Cette recension a été publiée dans le numéro de printemps de Politique étrangère (n°1/2018). Clément Steuer propose une analyse de l’ouvrage de Steven A. Cook , False Dawn: Protest, Democracy, and Violence in the New Middle East (Oxford University Press, 2017, 360 pages).

Ce livre tente d’expliquer comment l’espoir des printemps arabes a laissé si rapidement place à une régression violente et autoritaire au Moyen-Orient. L’auteur étudie principalement quatre pays de la région : la Tunisie, l’Égypte, la Libye et la Turquie. Selon lui, trois facteurs sont à prendre en considération pour comprendre cet échec : le caractère en dernière analyse non révolutionnaire des soulèvements, la capacité des dirigeants à manipuler à leur avantage les institutions, et l’importance des questions identitaires.

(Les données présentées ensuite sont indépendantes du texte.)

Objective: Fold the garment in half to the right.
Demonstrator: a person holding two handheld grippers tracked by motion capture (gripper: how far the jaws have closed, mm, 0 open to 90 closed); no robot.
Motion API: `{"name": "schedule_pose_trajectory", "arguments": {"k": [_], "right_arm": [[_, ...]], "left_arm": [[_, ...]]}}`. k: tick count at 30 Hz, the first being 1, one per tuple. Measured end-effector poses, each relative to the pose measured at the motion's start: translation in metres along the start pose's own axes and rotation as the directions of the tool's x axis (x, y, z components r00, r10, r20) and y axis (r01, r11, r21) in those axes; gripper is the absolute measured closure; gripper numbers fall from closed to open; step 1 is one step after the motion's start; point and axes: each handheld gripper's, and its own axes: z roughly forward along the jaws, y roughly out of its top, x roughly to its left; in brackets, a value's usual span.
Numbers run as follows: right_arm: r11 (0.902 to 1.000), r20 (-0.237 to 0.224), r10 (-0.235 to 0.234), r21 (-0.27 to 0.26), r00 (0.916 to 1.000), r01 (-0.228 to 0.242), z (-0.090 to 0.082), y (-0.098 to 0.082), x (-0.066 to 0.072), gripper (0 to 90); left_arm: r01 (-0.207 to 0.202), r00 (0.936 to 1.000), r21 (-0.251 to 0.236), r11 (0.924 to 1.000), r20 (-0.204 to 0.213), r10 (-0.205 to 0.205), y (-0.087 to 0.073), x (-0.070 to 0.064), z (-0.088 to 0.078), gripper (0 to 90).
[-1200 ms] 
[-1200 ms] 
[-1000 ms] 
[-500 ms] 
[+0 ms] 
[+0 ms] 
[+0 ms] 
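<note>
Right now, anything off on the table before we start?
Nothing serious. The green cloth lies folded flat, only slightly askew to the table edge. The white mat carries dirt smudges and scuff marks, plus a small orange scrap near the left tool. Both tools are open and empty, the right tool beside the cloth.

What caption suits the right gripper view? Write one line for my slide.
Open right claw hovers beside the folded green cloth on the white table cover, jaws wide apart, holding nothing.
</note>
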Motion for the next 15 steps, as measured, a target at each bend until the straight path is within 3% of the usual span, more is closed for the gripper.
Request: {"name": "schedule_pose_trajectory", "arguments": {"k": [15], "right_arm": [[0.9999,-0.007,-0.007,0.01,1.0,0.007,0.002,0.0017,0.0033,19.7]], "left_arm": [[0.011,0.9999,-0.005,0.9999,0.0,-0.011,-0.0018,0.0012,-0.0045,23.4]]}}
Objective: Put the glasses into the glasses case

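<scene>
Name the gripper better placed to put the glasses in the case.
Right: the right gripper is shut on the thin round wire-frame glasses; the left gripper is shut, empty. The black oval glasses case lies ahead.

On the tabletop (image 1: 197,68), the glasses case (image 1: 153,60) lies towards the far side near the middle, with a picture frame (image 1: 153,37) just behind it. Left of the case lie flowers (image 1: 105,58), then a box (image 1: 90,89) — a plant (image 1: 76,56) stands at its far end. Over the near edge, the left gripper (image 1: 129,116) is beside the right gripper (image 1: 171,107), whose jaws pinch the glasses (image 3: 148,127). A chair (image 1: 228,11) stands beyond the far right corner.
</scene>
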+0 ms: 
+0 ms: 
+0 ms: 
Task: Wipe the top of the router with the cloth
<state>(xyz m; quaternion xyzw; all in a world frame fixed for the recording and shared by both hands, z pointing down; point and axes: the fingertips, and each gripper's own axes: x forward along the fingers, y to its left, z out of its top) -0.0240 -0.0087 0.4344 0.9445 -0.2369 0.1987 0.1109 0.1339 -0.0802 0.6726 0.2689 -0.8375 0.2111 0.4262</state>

Travaillant au Council on Foreign Relations, l’auteur entend jouer un rôle de prescripteur auprès de l’administration américaine. Dès le premier chapitre, il illustre la manière dont cette dernière a été prise de court par les événements, et rappelle l’engagement de l’administration Bush en faveur de la démocratie dans la région au cours de la précédente décennie, même s’il conteste le discours des néo-conservateurs prétendant que le désir de démocratie serait né de l’invasion de l’Irak. Le cinquième chapitre, qui précède immédiatement la conclusion de l’ouvrage, est d’ailleurs entièrement consacré à l’impuissance des États-Unis au Moyen-Orient, et plaide pour une plus grande fermeté de Washington sur les principes, ce qui, à défaut d’influer sur le déroulement des événements, pourrait au moins éviter d’alimenter l’anti-­américanisme de tous les camps en présence, encouragé par l’illisibilité de la politique de Washington.

Le cœur de l’ouvrage est, lui, consacré à l’évolution politique interne des quatre pays, avec une solide discussion de la littérature scientifique sur les notions de révolution et de démocratisation. Dans le premier chapitre, l’auteur rappelle les espoirs de la période 2011-2013, au cours de laquelle la Turquie faisait figure pour le monde arabe de modèle précurseur d’une intégration des islamistes au jeu politique, par la grâce des procédures démocratiques. Dans le deuxième chapitre, l’auteur se penche sur le contexte économique et social des soulèvements : une croissance économique soutenue et des différences de revenus somme toute modestes, mais un taux de chômage élevé, notamment chez les plus jeunes. Les revendications économiques, confuses, auraient été liées aux aspirations à la démocratie par le biais de la notion de dignité (Karâma). Le troisième chapitre décrit la transmutation des espoirs en angoisses dans les quatre pays, cherchant à identifier dans chaque cas le point de bascule.

Enfin, le quatrième chapitre revient sur les trois facteurs définis en introduction. Chacun d’eux mériterait une discussion : le premier a tout d’un argument circulaire (l’absence de transformations politiques s’expliquerait par le fait que les soulèvements n’étaient pas révolutionnaires, puisqu’ils n’ont pas apporté de transformations), et les deux autres ne sont pas spécifiques au Moyen-Orient, et n’expliquent donc pas pourquoi la démocratisation a échoué ici quand elle a réussi ailleurs. De ce fait, l’on n’est pas forcé de partager le pessimisme de l’auteur quant à l’avenir de la région, promise selon lui à de longues années de violence et d’autoritarisme.

Ces réserves mises à part, le constat selon lequel les printemps arabes auraient échoué en même temps que leur modèle turc s’abîmait est pertinent, et constitue sans conteste une grille de lecture intéressante de la dynamique des dernières années.